Getting coverage in South Carolina is Gingrich leading in a new Clemson poll, showing him up 38%-21% over Romney. (But a MAJOR caveat here: It was conducted from Dec. 6-19, a very long time to be in the field and a lot of things have happened over those two weeks.)
“Presidential candidate Newt Gingrich called on his supporters last night to demand that all negative ads targeting him be removed from the airwaves,” the Boston Globe writes. Gingrich said in Davenport, IA, “It’s very disappointing to see some of my friends who are running putting out so much negative junk.”
HUNTSMAN: Our Destiny PAC (a pro-Huntsman Super PAC) has a new ad out, which pushes that he’s a “consistent conservative,” NBC’s Jo Ling Kent reports. It also took out a full-page ad in the New Hampshire Union Leader touting Huntsman as "more conservative than Mitt Romney and Newt Gingrich combined."
ROMNEY: On “Morning Joe” this morning, Romney was asked if he believes Gingrich is the front-runner.
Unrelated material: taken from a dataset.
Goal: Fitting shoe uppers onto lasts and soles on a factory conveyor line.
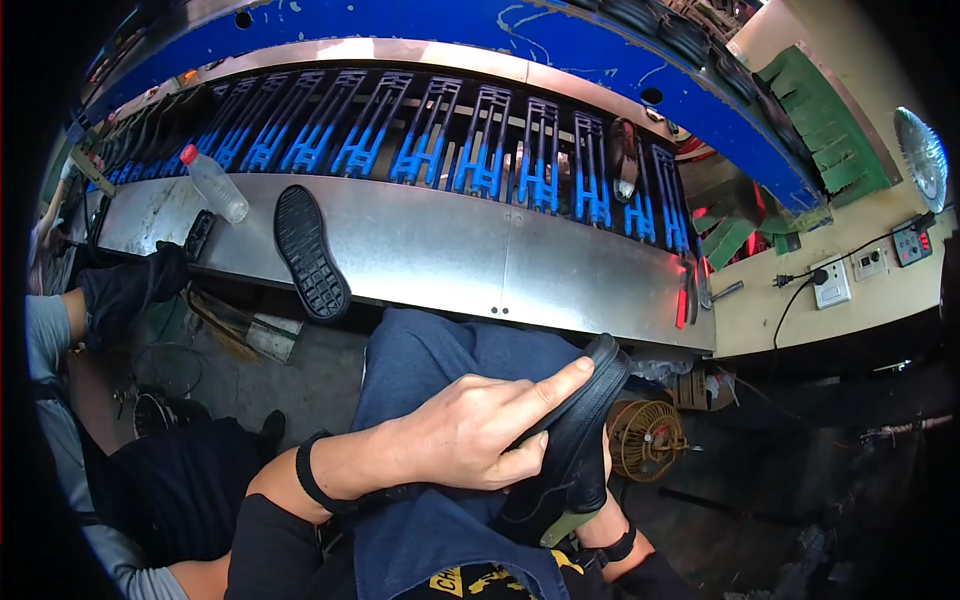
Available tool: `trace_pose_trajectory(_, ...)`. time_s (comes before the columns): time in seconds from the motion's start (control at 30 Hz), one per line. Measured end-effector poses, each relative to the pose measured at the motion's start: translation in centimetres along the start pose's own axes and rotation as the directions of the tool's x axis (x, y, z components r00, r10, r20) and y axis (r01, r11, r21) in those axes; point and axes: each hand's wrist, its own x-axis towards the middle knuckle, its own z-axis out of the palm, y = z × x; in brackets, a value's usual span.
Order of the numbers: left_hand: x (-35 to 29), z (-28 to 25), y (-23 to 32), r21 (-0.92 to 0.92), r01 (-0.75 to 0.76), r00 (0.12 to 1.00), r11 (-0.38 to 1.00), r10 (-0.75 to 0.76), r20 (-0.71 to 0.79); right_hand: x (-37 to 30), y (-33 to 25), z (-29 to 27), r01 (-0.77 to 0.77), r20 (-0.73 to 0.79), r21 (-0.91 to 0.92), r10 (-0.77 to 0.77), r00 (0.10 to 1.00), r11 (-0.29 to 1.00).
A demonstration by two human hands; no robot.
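Observation:
A black shoe [580, 425] is held above my lap, its toe tilted up and away from me. My left hand [480, 425] grips it from the left; the index finger stretches along the sole edge near the toe, and the other fingers curl against the upper. My right hand [602, 522] holds the shoe from the right near the heel, with most of its fingers hidden behind it. Beyond my hands, a loose black shoe sole [312, 258] lies tread up on the metal ledge [430, 235], sticking out past its near edge.
A conveyor with blue-tipped racks [480, 150] runs behind the ledge, carrying another shoe [625, 165]. A clear bottle [216, 185] lies on the ledge at left. Close by, a co-worker's gloved hand [135, 290] reaches in. A small fan [648, 440] stands low at right.

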Motion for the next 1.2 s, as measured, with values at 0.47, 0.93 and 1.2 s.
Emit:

He cited that Gingrich still has a lead in national polls, but pointed out it’s not as big as it had been, and then said, “I suspect he’ll lead until he doesn’t lead.”
Asked if he would call on a Super PAC (Restore Our Future) supporting him to stop negative attacks, Romney laughed and said, “It’s illegal” and that if he did he would go to the “big house.” He then pivoted and said campaign-finance laws have made a “mockery” of the political system. And said the country should “get rid of these super PACs.”
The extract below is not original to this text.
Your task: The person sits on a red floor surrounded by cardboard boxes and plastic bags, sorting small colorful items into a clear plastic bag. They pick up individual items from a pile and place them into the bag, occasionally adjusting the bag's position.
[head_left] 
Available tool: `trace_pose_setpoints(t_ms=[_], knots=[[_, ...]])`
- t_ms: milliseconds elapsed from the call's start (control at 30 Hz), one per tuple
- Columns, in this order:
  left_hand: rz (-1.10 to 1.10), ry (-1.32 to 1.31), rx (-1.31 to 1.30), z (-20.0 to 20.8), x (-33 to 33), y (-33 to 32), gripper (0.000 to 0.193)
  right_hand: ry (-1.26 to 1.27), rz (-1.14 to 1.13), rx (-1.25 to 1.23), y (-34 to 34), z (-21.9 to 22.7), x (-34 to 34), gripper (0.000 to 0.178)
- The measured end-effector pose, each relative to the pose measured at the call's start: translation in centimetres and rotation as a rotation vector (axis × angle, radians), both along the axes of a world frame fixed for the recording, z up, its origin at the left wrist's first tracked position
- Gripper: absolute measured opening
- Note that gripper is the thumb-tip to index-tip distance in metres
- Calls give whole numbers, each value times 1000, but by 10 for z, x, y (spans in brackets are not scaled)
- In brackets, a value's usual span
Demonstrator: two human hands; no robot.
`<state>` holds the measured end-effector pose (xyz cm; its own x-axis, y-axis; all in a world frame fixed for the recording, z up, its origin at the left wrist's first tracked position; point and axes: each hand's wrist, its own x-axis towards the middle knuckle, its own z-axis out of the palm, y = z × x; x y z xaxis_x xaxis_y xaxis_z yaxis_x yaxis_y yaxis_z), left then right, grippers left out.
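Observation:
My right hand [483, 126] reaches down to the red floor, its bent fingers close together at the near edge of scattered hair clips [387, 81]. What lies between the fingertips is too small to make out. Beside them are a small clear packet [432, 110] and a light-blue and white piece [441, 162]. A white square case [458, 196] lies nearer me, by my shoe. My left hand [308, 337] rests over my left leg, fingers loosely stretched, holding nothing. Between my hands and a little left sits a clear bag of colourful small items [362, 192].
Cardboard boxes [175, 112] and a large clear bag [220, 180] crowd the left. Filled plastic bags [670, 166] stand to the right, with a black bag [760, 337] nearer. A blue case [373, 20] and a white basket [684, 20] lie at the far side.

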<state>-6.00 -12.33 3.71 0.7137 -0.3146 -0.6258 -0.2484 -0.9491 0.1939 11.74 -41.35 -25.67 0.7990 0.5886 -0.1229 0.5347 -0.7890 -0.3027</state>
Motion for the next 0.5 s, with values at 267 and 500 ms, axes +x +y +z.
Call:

He has criticized Gingrich as a “life-long politician” and said there’s “nothing wrong with a life-long politician. We have one in the White House right now.” He also praised Gingrich, in part, for the Contract with America, something he once criticized.
He dismissed the notion that he can’t win over conservatives, saying that 25% in the polls at this point is high historically. And he said he has dealt with rejection, noting when he was a missionary for the LDS Church in France he knocked on doors for five months and “didn’t convert one person.”
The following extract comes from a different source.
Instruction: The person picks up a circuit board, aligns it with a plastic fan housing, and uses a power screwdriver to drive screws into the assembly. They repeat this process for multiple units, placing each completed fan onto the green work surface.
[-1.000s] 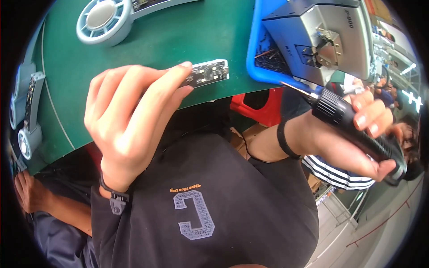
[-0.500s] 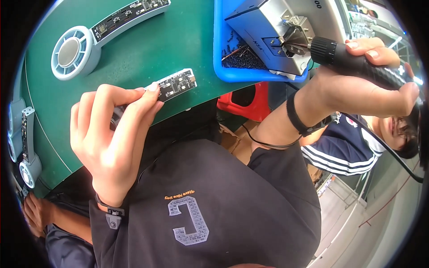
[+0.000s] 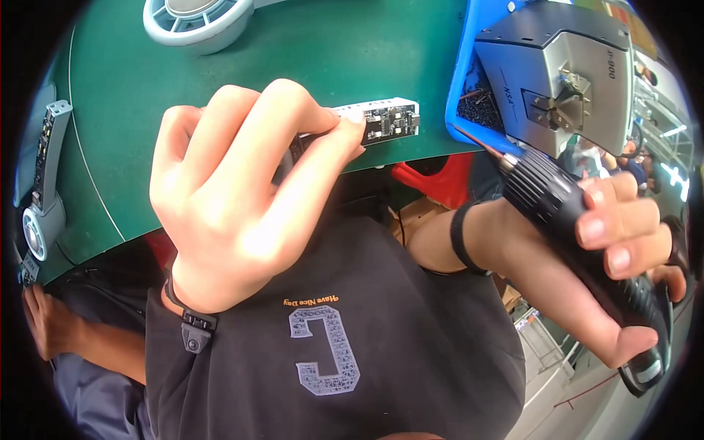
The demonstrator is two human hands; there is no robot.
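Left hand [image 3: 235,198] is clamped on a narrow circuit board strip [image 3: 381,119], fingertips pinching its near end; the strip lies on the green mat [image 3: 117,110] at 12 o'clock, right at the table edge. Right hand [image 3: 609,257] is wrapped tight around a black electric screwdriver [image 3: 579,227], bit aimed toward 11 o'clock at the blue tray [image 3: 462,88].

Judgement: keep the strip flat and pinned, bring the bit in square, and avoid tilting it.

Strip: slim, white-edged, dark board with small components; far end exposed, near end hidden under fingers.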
He downplayed his chances in Iowa. Asked if he had to win New Hampshire, he said, “Today, you don’t HAVE to win anything.” And cited the number of delegates needed to win the nomination instead.
On O’Reilly last night Romney “criticized both his Republican rival and the Democratic president he hopes to face next year, calling the ideas of Newt Gingrich ‘not practical’ while saying that if President Obama is reelected the country will ‘hit a Greece-like wall,’” the Boston Globe says.
On with Charlie Rose last night, Romney acknowledged that his biggest weakness is authenticity, per the Boston Globe:
ROMNEY: “I have a friend who said to me, ‘Every candidate has a but,’ I said, ‘What do you mean?’ They said, ‘Well, so and so’s great but -- and so and so’s great but --.’”
ROSE: “Romney’s great but …”
ROMNEY: “Oh, but he’s not authentic.”
He also “suggested that at town hall meetings and other settings people often leave saying, ‘Hey, that guy connects pretty darn well with people.’”
He did the Top 10 on Letterman last night. It included, per NBC’s Garrett Haake: “No. 2: Newt Gingrich, Really?”